▸ Task
Work through the material below line by line and say how many lines include the word "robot". Only the number, please.

====== Data shown ======

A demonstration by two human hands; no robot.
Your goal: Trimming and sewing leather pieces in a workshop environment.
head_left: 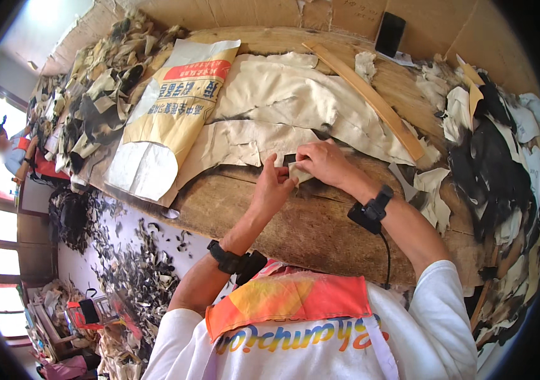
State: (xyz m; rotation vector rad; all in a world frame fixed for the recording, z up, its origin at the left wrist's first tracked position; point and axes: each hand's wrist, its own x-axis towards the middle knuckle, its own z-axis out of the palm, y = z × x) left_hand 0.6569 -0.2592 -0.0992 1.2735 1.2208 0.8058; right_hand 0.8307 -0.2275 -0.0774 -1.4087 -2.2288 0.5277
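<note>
Two hands meet at the middle of the wooden desk [320, 221], both pinching one small pale scrap [298, 172]. Your left hand [271, 188] grips its near edge with fingers curled; your right hand [322, 162] clenches over its top, with a small dark object [289, 159] just beside the fingertips, too small to identify. The scrap sits just above the desk's front half, in front of a large cream sheet [282, 101]. A yellow printed sack [169, 114] lies to the left of that sheet, and a long wooden strip [371, 98] runs diagonally to the right. Dark and pale offcuts [498, 158] are heaped at the right end. Cuttings cover the floor [137, 259] on your left.
</note>
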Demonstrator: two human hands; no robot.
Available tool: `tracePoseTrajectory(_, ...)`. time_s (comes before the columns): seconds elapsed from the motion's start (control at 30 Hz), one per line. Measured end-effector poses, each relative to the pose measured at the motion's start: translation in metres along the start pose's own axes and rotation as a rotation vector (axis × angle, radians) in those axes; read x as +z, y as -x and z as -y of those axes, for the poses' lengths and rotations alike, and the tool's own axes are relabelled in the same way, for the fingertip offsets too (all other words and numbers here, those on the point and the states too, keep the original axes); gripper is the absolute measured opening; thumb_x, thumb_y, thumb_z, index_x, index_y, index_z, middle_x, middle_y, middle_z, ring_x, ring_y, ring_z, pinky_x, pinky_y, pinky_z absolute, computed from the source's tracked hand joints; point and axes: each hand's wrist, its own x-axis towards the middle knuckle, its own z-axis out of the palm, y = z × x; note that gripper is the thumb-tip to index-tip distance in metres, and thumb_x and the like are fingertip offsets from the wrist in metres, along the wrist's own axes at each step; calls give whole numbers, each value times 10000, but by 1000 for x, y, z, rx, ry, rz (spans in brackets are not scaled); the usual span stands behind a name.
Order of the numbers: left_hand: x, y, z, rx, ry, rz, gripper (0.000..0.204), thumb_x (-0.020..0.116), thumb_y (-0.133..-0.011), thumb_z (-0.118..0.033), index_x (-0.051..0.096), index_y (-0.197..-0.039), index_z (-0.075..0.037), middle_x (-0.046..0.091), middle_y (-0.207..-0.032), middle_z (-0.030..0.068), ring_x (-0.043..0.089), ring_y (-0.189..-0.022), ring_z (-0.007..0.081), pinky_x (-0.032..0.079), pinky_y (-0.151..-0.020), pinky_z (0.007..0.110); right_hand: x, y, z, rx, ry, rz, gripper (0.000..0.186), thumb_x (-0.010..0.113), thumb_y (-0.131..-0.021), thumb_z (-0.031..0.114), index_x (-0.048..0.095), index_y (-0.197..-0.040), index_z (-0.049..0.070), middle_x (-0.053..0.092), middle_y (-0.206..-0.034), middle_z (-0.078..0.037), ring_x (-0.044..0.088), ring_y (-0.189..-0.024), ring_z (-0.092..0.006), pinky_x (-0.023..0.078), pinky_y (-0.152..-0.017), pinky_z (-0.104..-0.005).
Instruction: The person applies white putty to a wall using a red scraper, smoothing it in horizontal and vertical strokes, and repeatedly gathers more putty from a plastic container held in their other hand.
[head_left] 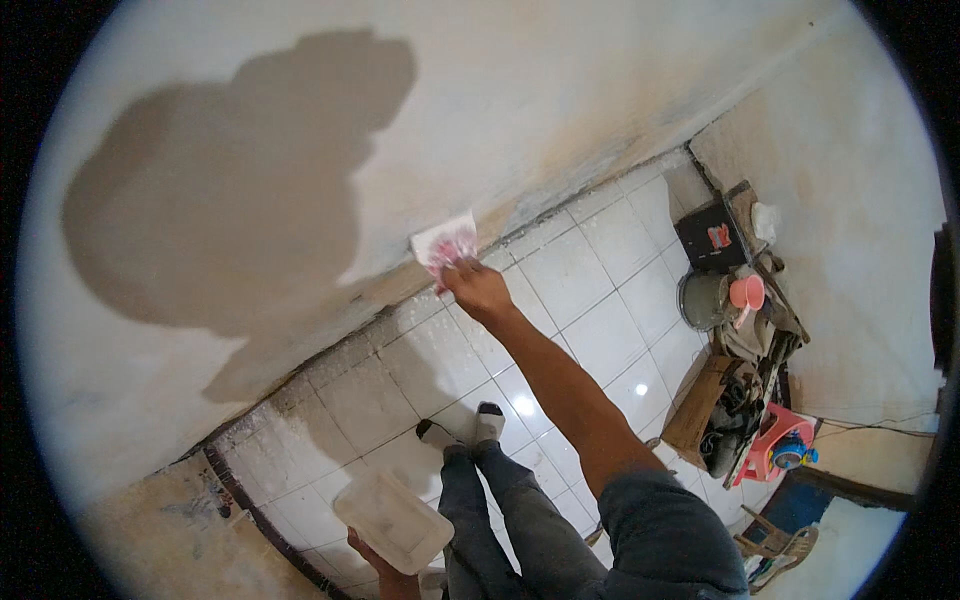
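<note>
My right hand (478, 288) reaches forward with its fingers closed on a flat white-and-red sheet (445, 241). The sheet lies against the lower part of the pale wall (530, 120), just above the floor line. Whether it is a stiff scraper or a folded piece I cannot tell. At the lower left, my left hand (375, 562) grips a whitish rectangular plastic tub (395, 522) from its outer side. The tub is tilted, with a pale smear inside. Most of the left fingers are hidden beneath it.
White tiles (595, 335) cover the floor, with pale spots near the wall. Along the right wall stand a black box (712, 237), a dark bucket (703, 300) with a pink dipper (746, 293), a cardboard box (697, 408), a pink stool (768, 440) and a wooden chair (775, 545).
</note>
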Motion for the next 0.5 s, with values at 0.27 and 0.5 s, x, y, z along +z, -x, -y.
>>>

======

▸ Answer to this exercise
2